Black Treacle is a byproduct of sugar cane’s refining process. Sugar cane is mashed to create juice. It’s then boiled once to create cane syrup. A second boiling creates molasses.
After this syrup has been boiled a third time, a dark viscous liquid emerges known to Americans as blackstrap molasses. It has the lowest sugar content of any sugar cane product.
Black Treacle has almost no remaining sucrose and is therefore a little bitter sweet. On the plus side, Black Treacle is high in nutrients like calcium and iron, and has long been used by the health food industry as a nutritional additive. Even before that, a tablespoon of straight Black Treacle was a cure-all for an upset stomach and a general system cleanser!
The wonderment of Black Treacle is that it’s unlike refined sugar, which has zero nutritional value. Black Treacle contains vital vitamins and minerals, such as:
- vitamin B6
Black Treacle is touted as a superfood. While it’s no miracle cure, it’s a rich source of several minerals.
A SWEET SYRUP REDEEMED: WHY YOU NEED TO TRY MOLASSES
Of all the mouthwatering sugars and sweeteners available to today’s cooks, molasses may be the least understood and the least used.
THE DARK SIDE
Centuries ago, molasses was a popular commodity, used as a sweetener and as an ingredient in rum.
Unfortunately, demand for the product in the US colonies led to ugly trade arrangements where enslaved people were sold in the Caribbean for barrels of treacle, as the sweet sauce is known in some places.
The syrup was then shipped to New England where rum was crafted and much of it sent to Africa.
HOW IS IT MADE?
In a multi-step process, juice is extracted from sugar cane or from sugar beets. The juice is boiled a number of times, reducing to a syrup, and eventually sugar crystallizes out of the syrup.
Using a centrifuge, the crystals are separated out, leaving a sticky residue behind.
The light version is produced after the first boil. Light in color, it is the sweetest of the various types. This product is sometimes labeled “sweet,” “first,” “mild,” or “Barbados.”
Dark molasses — sometimes called “second” or “full” — results from the second boiling. It is darker in color and offers a richer, more complex flavor that is reminiscent of caramelized sugar. It’s also thicker and less sweet than its lighter cousin.
The blackstrap variety results from the third boiling and is quite thick and slightly bitter tasting.
MORE HEALTHFUL THAN SUGAR?
Blackstrap is the only form with any nutritional benefits beyond that of a typical empty-calorie sweetener, including iron, calcium, and potassium.

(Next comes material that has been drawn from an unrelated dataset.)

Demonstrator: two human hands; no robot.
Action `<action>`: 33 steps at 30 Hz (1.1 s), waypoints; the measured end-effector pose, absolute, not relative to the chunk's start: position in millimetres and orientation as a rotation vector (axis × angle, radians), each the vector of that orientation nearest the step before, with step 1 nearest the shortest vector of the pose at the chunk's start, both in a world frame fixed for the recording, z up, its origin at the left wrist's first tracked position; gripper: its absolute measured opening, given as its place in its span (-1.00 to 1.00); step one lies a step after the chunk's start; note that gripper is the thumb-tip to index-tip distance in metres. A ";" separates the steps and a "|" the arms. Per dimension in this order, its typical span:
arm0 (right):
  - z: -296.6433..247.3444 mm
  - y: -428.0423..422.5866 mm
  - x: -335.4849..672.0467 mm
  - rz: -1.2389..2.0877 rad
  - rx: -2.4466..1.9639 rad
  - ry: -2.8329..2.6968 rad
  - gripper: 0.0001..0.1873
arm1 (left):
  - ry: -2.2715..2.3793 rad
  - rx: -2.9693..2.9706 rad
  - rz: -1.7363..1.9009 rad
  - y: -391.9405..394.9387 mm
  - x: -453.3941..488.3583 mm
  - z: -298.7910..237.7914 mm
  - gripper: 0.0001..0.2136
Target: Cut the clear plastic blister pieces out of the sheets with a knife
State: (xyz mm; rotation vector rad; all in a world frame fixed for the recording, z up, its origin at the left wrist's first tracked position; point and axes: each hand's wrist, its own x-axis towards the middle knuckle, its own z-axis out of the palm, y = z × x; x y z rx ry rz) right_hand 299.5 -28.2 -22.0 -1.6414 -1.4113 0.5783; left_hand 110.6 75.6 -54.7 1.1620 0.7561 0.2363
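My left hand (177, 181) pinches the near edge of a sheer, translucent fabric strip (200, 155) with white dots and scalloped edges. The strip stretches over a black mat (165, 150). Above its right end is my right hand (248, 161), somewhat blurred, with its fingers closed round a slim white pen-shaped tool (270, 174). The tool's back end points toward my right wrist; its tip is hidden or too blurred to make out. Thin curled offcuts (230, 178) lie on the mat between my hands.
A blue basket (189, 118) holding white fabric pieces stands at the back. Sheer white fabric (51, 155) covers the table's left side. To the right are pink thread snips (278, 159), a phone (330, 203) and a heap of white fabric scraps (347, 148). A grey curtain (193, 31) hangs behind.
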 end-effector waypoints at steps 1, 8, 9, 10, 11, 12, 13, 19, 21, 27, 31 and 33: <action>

Some healthy-eating proponents consider blackstrap a “superfood,” and eat it by the spoonful as a dietary supplement for strengthening bones and treating anemia.
When you think of this ingredient, especially around the holidays, gingerbread might be the first thing that pops into your head.
This syrup can be used in a variety of sweet and savory dishes, many of which also call for the flavorful combination of ginger and molasses.
Uses for Molasses
From sweet goods to savory dishes, light and Black Treacle can be used in a variety of ways. Black Treacle adds moisture and color to baked goods like pecan pie, and it thickens up barbecue sauce for meat. Some other ways to use Black Treacle in cooking include:
- Syrup: Black Treacle can be a substitute for maple syrup, drizzled over pancakes or to sweeten a bowl of oatmeal.
- Baked beans: The viscosity of dark molasses and its high calcium level keep baked beans firm.
- Brown sugar: Brown sugar is a combination of white sugar mixed with Black Treacle. Black Treacle gives brown sugar its color and moist, thick consistency.
- Desserts: In baked goods, Black Treacle creates a moist consistency. It is used in sweets like pecan pie and gingerbread recipes.
- Pumpernickel bread: Along with brown sugar and cocoa powder, Black Treacle is a main ingredient of this dark bread.
- Marinades: The thick consistency and sweet flavor of Black Treacle pair well with grilled meat.